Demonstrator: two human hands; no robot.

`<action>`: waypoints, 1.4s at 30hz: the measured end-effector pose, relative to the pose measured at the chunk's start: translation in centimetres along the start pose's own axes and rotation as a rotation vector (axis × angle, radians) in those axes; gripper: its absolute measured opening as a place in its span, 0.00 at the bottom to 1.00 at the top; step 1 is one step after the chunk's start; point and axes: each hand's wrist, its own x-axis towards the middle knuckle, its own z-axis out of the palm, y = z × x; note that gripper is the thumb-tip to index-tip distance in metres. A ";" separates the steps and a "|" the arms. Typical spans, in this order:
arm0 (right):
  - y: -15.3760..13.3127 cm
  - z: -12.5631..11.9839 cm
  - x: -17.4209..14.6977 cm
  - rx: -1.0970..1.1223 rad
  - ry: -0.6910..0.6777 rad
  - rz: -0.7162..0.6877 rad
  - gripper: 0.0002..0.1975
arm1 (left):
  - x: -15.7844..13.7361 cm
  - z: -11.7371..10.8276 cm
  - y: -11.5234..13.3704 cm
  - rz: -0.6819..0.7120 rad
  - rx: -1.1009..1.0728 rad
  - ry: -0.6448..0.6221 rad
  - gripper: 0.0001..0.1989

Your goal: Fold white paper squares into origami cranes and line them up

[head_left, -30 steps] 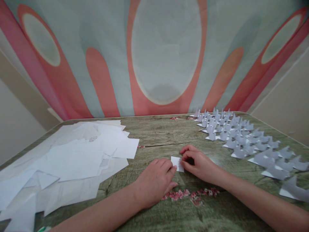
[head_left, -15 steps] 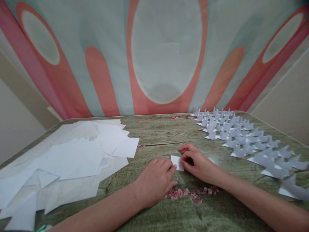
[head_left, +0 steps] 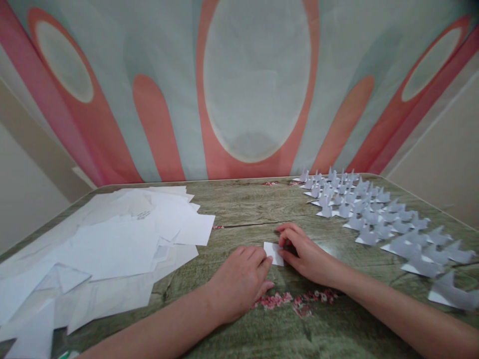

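A small white paper square (head_left: 275,253) lies on the table in front of me, between my two hands. My left hand (head_left: 245,276) rests palm down at its left edge, fingers together and bent, with the fingertips on the paper. At the right edge, the thumb and index finger of my right hand (head_left: 299,252) pinch the paper, while the other fingers curl above it. The fingertips cover parts of both edges, so I cannot make out any folds there.
Loose white sheets (head_left: 119,244) lie in an overlapping heap on the left. Several rows of folded white paper birds (head_left: 368,212) stand at the right. The wood-patterned table (head_left: 243,202) ends at a patterned wall hanging (head_left: 258,80). Printed flowers (head_left: 275,300) decorate the tabletop.
Both hands keep their places at the paper square, with barely any finger motion. The whole view has shifted slightly.
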 end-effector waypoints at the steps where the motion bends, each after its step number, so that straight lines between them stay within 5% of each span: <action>1: 0.0 0.1 0.0 0.004 -0.005 -0.002 0.09 | 0.0 0.0 0.0 -0.001 0.000 0.002 0.19; 11: 0.1 -1.7 0.4 0.085 -0.048 0.000 0.07 | -0.1 -0.3 0.0 -0.001 -0.002 0.001 0.19; 15: -0.9 -2.0 -0.2 -0.187 -0.086 -0.078 0.15 | 0.0 -0.1 0.0 0.000 -0.003 0.001 0.19; 24: -3.6 0.0 -2.2 -0.849 -0.145 -0.239 0.13 | 0.0 0.0 0.1 -0.016 -0.018 0.004 0.17; 42: -4.2 -0.2 -2.1 -0.968 -0.183 -0.220 0.04 | 0.1 -0.3 0.1 -0.008 -0.005 0.011 0.17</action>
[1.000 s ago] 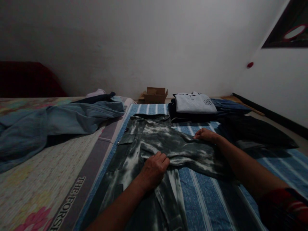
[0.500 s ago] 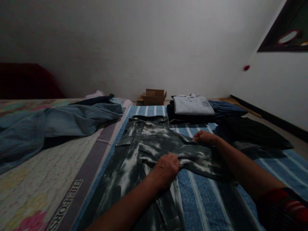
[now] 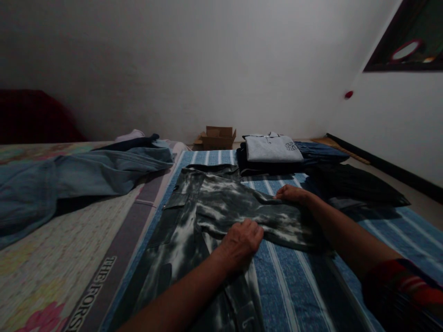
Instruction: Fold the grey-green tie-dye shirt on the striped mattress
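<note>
Dark green and white tie-dye cargo pants [image 3: 221, 198] lie spread out in front of me, waistband away from me. One leg is bent across to the right, over the blue striped cloth; the other runs down toward me. My left hand [image 3: 243, 242] is closed on the near edge of the bent leg. On that leg's far edge, my right hand [image 3: 292, 193] pinches the fabric. The end of the bent leg is partly hidden behind my right forearm.
Light blue jeans [image 3: 104, 173] lie on a flowered cover [image 3: 86, 240] at left. A folded grey hoodie [image 3: 273, 148] tops a dark stack at the back. Folded blue jeans [image 3: 321, 153] and a black garment [image 3: 360, 184] lie to the right. An open cardboard box [image 3: 218, 138] stands by the wall.
The view has shifted slightly. My left hand has slid a little to the right along the near edge of the bent leg. The right hand keeps its pinch on the far edge.
</note>
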`<action>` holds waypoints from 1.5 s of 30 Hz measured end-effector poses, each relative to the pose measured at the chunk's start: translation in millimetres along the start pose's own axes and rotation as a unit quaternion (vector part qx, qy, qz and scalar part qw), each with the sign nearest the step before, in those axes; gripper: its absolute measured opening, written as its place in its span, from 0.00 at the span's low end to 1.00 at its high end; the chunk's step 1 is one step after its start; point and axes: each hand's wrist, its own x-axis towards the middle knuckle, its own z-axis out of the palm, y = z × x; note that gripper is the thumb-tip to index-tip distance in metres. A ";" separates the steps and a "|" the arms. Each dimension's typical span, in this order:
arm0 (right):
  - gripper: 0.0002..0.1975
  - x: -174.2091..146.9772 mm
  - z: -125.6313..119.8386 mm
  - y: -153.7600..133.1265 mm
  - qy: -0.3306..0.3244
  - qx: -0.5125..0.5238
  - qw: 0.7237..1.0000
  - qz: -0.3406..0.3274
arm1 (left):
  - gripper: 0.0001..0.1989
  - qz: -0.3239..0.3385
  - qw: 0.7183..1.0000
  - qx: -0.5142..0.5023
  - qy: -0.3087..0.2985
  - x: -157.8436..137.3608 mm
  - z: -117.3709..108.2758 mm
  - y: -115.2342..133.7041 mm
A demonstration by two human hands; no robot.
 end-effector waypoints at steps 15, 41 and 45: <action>0.08 -3.6 -4.8 2.4 0.017 -0.017 1.000 0.015 | 0.08 0.001 1.000 0.005 -0.024 3.9 5.6 -2.5; 0.06 -39.8 -23.7 18.2 -0.014 -0.085 0.996 0.016 | 0.06 -0.022 0.998 0.007 0.060 -0.4 12.9 -1.7; 0.06 -36.3 -20.7 20.3 0.024 -0.121 0.992 0.012 | 0.07 -0.022 0.997 0.009 0.069 -2.6 12.9 -2.1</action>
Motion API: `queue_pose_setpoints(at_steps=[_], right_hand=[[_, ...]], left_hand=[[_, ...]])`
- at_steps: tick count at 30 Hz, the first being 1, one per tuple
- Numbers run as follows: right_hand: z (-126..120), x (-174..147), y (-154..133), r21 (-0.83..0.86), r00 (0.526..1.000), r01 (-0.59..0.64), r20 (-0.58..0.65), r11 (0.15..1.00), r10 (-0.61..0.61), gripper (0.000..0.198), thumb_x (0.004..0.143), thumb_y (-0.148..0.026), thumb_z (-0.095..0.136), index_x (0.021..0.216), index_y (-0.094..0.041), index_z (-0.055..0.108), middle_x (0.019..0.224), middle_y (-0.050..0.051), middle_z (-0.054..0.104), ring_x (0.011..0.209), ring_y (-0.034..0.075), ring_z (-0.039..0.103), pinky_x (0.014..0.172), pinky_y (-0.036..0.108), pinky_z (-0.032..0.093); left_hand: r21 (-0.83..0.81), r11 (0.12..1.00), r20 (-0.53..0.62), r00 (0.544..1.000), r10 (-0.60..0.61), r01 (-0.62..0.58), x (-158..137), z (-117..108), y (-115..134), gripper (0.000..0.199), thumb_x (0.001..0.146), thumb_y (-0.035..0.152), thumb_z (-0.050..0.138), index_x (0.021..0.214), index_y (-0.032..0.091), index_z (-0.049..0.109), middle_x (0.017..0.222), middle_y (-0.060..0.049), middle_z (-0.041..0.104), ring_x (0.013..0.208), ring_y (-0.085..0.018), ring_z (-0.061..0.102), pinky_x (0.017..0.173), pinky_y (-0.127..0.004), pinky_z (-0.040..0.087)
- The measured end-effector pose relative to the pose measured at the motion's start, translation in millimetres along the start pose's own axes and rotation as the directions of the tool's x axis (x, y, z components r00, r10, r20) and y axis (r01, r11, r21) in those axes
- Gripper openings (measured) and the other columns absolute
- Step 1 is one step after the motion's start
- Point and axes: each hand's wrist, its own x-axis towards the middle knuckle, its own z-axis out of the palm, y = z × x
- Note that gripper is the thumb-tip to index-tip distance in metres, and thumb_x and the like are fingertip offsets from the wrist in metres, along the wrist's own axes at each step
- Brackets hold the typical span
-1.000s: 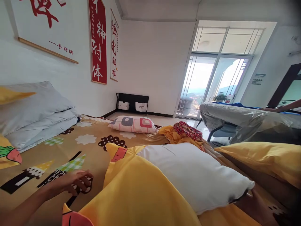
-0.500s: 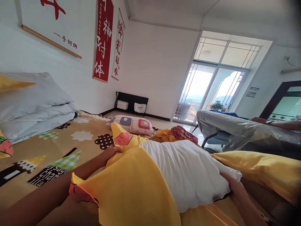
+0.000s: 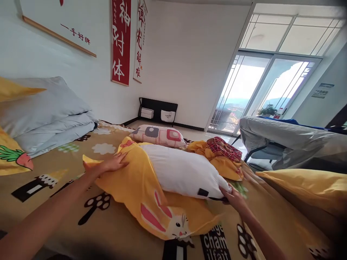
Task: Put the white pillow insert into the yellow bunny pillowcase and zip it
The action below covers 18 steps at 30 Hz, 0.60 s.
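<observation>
A white pillow (image 3: 184, 169) lies on the patterned bedspread (image 3: 119, 220), its left end covered by a yellow pillowcase (image 3: 132, 180) with a rabbit print. Flat on the pillowcase, near that covered end, rests my left hand (image 3: 116, 163) with fingers stretched out. At the pillow's right end my right hand (image 3: 234, 198) grips a corner, close to a small black tag (image 3: 203, 192). The loose part of the pillowcase spreads over the bed in front of the pillow.
Folded grey bedding (image 3: 54, 108) is piled at the left. Behind the pillow lie a patterned pillow (image 3: 158, 135) and a crumpled yellow and red-checked cloth (image 3: 223, 150). Another yellow pillow (image 3: 306, 184) sits at the right. A plastic-covered table (image 3: 295, 135) stands beyond the bed.
The white pillow has come down flat onto the bed, and the pillowcase has spread out with its rabbit print showing. My left hand has opened from its hold on the pillowcase. The view has shifted.
</observation>
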Motion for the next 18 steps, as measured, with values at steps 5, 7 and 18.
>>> queue_pose_setpoints(at_steps=[5, 7, 18], right_hand=[[14.3, -16.0, -40.5, -0.422, 0.803, 0.375, -0.297, 0.825, -0.517, 0.041, 0.076, -0.041, 0.048, 0.106, -0.016, 0.062, 0.119, 0.018, 0.061, 0.115, 0.037, 0.053, 0.098, 0.057, 0.038], [35.3, -44.0, -62.1, -0.329, 0.760, 0.575, -0.126, 0.749, -0.638, 0.035, 0.082, -0.043, 0.046, 0.101, -0.020, 0.065, 0.110, 0.014, 0.066, 0.108, 0.032, 0.057, 0.095, 0.050, 0.042], [189.9, -117.7, -101.8, 0.226, 0.718, 0.462, 0.473, 0.858, -0.511, 0.025, 0.079, -0.035, 0.059, 0.099, -0.020, 0.055, 0.087, 0.004, 0.063, 0.079, 0.020, 0.056, 0.071, 0.032, 0.044]], left_hand=[[0.442, 0.885, 0.019, 0.988, 0.154, -0.147, -24.4, 9.8, 39.6, 0.062, 0.085, 0.027, 0.046, 0.146, 0.018, 0.037, 0.156, -0.018, 0.023, 0.144, -0.034, 0.022, 0.112, -0.058, 0.020], [0.439, 0.797, 0.093, 0.903, 0.419, -0.415, -32.9, 11.7, 66.3, 0.064, 0.079, 0.017, 0.049, 0.142, 0.023, 0.041, 0.157, -0.013, 0.023, 0.144, -0.029, 0.021, 0.113, -0.054, 0.020], [0.322, 0.660, 0.242, 0.733, 0.636, -0.679, -33.4, 38.4, 124.5, 0.024, 0.082, 0.029, 0.047, 0.091, 0.017, 0.066, 0.100, -0.011, 0.067, 0.093, -0.026, 0.062, 0.095, -0.048, 0.036]])
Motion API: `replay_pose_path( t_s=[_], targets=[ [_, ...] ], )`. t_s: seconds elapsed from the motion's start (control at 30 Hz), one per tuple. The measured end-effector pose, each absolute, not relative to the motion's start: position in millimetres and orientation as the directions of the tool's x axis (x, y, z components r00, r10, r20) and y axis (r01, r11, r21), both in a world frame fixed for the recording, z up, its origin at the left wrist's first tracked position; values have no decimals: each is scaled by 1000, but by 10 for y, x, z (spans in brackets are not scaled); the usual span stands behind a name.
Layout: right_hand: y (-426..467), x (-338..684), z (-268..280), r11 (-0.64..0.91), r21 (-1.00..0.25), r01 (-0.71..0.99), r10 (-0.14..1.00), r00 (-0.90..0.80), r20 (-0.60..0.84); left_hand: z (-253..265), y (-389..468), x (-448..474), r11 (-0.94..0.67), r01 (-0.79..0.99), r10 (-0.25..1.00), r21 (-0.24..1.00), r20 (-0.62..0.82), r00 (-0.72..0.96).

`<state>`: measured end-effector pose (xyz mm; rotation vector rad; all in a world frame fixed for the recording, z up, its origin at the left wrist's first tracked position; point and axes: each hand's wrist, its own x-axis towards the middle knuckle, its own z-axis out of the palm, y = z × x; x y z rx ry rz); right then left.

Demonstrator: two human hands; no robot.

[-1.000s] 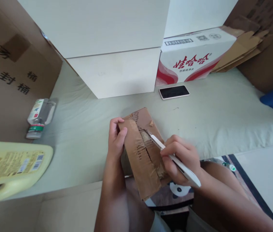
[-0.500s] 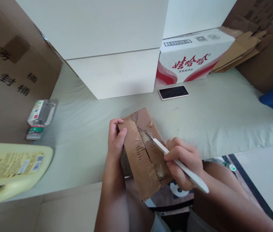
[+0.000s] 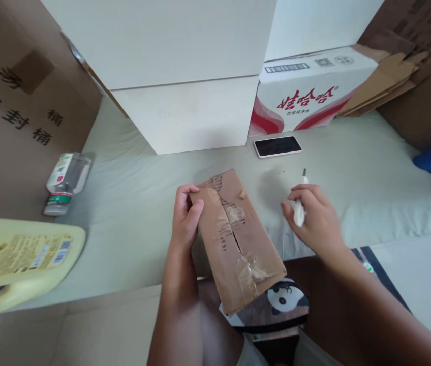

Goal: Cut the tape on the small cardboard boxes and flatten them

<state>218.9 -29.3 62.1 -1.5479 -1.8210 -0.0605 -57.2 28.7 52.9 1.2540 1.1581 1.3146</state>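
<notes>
- Box: in front of the person, at the near edge of the sheet, its near end above the panda print; whether it rests or is held up, cannot tell.
- Long axis: slants from far left to near right; a dark slit runs along it in the top face, between patches of torn tape.
- Left hand: grasping the box at its far left corner, thumb on top; the nearer hand, being in contact; the box extends rightward and toward the body from it.
- Right hand: gripping the knife, apart from the box, which lies to its left; blade points away from the person, not toward the slit.
- Phone: flat on the sheet, beyond the box.
</notes>
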Motion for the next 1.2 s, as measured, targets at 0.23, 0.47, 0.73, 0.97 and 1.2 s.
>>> replay_pose_path(
  t_s=[0.23,0.47,0.73,0.97,1.2],
  targets=[
    [-270,2201,123,150,-296,943,954,-59,295,522,282,-546,-95,-59,994,994,92,-59],
    [-255,2157,133,101,-333,937,981,-39,188,553,277,-538,-84,-76,995,994,80,-58],
    [-634,1939,848,352,-793,498,933,-254,255,570,264,-518,-107,-62,989,992,100,-105],
    [-661,1825,876,354,-827,437,887,-436,149,566,286,-452,-162,-100,966,982,137,-218],
    [-751,1764,1033,433,-698,570,883,-422,203,556,318,-408,-155,-146,958,977,112,-265]
  ],
)
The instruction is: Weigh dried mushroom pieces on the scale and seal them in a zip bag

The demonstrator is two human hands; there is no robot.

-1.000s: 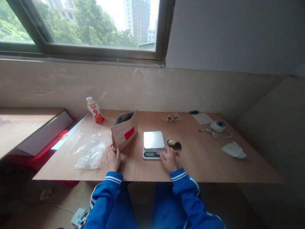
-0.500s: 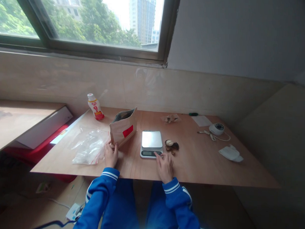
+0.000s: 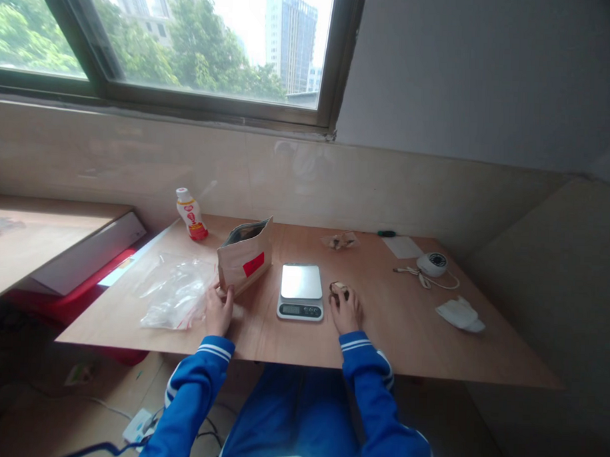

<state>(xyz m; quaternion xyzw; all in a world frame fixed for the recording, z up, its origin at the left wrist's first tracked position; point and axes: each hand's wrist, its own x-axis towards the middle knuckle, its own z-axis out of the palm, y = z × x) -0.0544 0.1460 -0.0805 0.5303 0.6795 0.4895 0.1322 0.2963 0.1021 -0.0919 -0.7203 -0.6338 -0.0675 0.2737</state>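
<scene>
Head view, left grip point(image 3: 219, 309) holding the near corner of an open tan paper pouch point(image 3: 235, 261), right grip point(image 3: 347, 311) down over a small dark-and-cream object point(image 3: 337, 287), can't tell if clasped, silver-topped white digital scale point(image 3: 302, 283) between both grips, brown wooden bench point(image 3: 411, 342) below.

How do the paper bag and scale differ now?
The bag stands tall with its mouth open, while the scale sits low and flat. The bag is brown with a red patch; the scale is white and silver. The left hand is at the bag's corner; neither hand touches the scale. Both rest on the table.
</scene>
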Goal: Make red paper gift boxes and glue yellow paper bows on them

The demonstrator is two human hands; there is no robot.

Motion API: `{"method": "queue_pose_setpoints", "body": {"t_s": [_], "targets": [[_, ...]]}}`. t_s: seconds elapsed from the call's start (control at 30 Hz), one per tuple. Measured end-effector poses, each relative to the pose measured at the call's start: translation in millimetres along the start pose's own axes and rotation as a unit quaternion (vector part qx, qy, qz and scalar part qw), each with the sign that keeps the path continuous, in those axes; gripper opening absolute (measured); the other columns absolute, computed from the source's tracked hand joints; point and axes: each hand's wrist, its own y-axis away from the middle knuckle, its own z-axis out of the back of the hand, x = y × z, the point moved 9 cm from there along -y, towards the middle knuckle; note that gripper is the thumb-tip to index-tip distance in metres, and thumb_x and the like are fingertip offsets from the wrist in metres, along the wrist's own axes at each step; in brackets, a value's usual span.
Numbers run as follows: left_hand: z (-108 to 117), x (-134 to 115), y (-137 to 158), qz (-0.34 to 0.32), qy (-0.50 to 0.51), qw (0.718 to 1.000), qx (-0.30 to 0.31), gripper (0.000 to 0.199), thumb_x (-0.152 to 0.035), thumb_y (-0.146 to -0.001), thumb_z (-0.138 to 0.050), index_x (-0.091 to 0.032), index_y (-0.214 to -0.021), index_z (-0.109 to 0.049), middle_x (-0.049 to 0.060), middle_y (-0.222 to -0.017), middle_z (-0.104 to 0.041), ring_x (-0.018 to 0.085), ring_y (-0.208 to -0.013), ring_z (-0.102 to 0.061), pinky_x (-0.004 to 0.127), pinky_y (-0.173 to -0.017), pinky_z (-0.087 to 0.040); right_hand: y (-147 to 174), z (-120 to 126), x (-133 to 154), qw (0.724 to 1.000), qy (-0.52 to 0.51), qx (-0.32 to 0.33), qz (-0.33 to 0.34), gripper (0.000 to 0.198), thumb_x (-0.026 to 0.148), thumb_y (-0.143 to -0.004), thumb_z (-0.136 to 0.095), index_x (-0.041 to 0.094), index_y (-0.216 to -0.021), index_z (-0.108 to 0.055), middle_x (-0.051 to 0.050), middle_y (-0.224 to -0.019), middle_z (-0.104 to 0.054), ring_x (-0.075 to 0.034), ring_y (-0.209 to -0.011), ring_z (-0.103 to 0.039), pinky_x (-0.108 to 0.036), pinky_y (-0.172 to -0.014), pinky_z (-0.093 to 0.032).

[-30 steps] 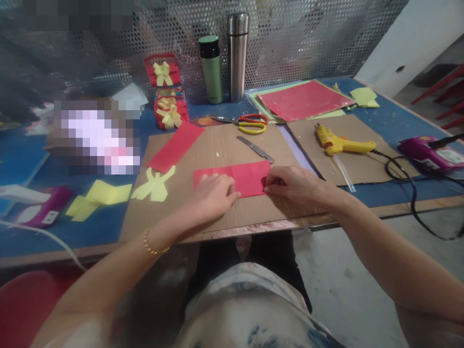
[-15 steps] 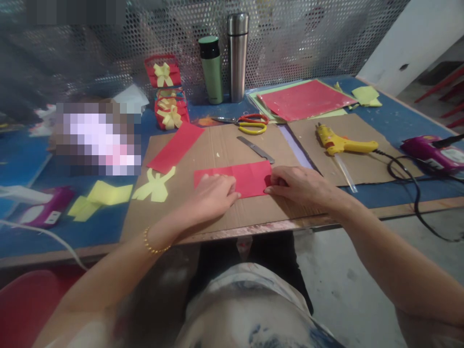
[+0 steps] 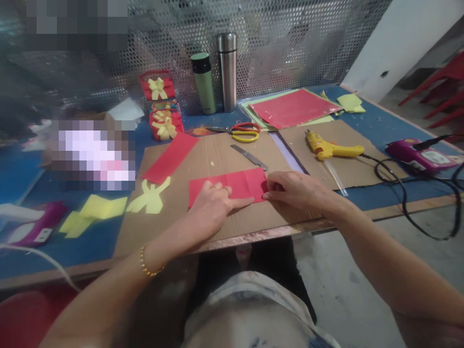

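Both of my hands are at the red strip (image 3: 243, 184), which lies crosswise on the near part of the cardboard sheet (image 3: 163, 237), right in front of me; my left hand (image 3: 213, 205) comes over its left part from the near side, palm down and fingers bent, with one finger stretched to the right along the near edge; whether that hand grips the paper or only presses on it, I cannot tell; my right hand (image 3: 290, 189) is at the strip's right end, thumb and fingertips pinching it by the near corner, so the middle of the strip shows between my hands; just beyond it a metal blade (image 3: 249, 157) lies at a slant, and farther off are the scissors (image 3: 247, 133) with red and yellow handles; a second red strip (image 3: 170, 157) lies slanted to the far left of my left hand, with a yellow paper cutout (image 3: 150, 199) just beside its near end; off to the right, beyond my right hand, a yellow glue gun (image 3: 331, 150) lies on another piece of cardboard (image 3: 357, 171).
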Motion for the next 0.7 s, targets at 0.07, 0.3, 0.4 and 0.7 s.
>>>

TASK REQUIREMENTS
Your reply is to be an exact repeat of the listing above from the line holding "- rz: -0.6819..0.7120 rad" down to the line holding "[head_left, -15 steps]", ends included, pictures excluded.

ANSWER TO THIS TASK
  - rz: -0.6819..0.7120 rad
  - rx: -1.1009..1.0728 rad
  - ry: -0.6448..0.6221 rad
  - gripper: 0.0001..0.1989

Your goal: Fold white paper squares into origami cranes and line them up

[head_left, -30 steps] 
[head_left, -15 steps] 

No further output is needed here.